What to produce
Go through the listing and return every line with "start" in it.
════════
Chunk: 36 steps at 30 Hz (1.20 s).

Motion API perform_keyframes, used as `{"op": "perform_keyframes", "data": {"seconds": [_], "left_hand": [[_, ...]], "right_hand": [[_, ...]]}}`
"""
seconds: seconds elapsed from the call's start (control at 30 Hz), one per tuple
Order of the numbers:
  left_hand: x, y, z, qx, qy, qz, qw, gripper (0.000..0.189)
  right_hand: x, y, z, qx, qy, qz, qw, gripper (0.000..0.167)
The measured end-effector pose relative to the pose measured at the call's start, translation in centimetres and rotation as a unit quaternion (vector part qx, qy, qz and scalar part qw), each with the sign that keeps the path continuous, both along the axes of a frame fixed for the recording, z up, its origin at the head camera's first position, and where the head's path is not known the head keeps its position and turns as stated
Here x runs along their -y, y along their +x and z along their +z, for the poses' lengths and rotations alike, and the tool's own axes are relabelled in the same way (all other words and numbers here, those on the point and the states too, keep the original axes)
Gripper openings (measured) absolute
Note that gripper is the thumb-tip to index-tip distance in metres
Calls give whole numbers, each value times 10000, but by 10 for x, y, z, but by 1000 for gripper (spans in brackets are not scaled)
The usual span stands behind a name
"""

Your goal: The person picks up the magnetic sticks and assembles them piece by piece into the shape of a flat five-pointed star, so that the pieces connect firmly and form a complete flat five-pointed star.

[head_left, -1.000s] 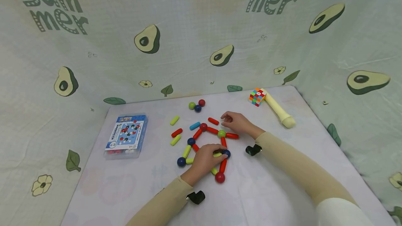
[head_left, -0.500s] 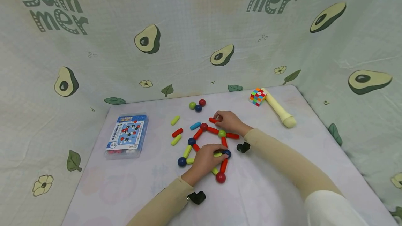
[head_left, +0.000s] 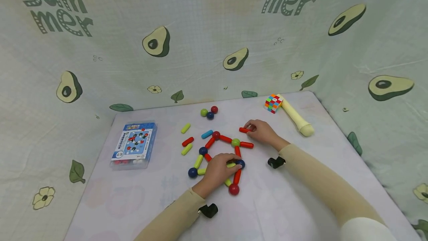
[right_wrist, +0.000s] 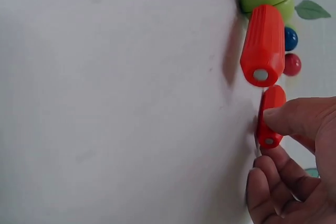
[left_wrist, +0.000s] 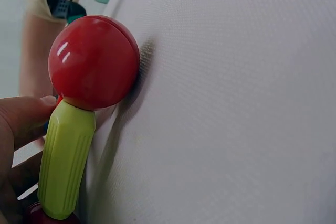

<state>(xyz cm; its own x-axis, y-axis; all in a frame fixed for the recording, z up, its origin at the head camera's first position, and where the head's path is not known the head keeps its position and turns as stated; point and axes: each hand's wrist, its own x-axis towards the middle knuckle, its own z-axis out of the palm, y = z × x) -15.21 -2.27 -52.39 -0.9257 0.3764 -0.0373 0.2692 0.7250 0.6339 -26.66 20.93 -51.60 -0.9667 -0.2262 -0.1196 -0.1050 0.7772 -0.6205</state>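
My right hand (head_left: 263, 131) pinches a loose red magnetic rod (head_left: 244, 130) between thumb and fingers. In the right wrist view that same red rod (right_wrist: 273, 114) lies under the thumb, its metal tip showing. My left hand (head_left: 219, 168) reaches over a frame of rods and balls, thumb and fingertips gripping a dark blue ball (head_left: 240, 164) at its right side. A green ball (head_left: 235, 142) at the frame's upper right bears a red rod (head_left: 246, 145) jutting right. The left wrist view shows a red ball (left_wrist: 94, 62) joined to a yellow-green rod (left_wrist: 66, 158). My left palm hides part of the frame.
Loose balls, including a green one (head_left: 204, 112), sit behind the frame. A blue rod (head_left: 207, 134) and several other rods lie to its left. A plastic box (head_left: 135, 144) stands at the left; a puzzle cube (head_left: 273, 103) and a pale yellow stick (head_left: 297, 116) lie at back right.
My right hand has taken hold of the loose red rod behind the frame and moved it to the right. The left hand has stayed in place.
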Motion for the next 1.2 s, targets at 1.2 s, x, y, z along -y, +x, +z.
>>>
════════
Reply
seconds: seconds elapsed from the call's start (control at 30 Hz), one per tuple
The measured end-effector pose relative to the pose measured at the call's start, translation in centimetres and rotation as a unit quaternion (vector part qx, qy, qz and scalar part qw), each with the sign that keeps the path continuous, both along the axes of a frame fixed for the recording, z up, its origin at the head camera's first position, and where the head's path is not known the head keeps its position and turns as stated

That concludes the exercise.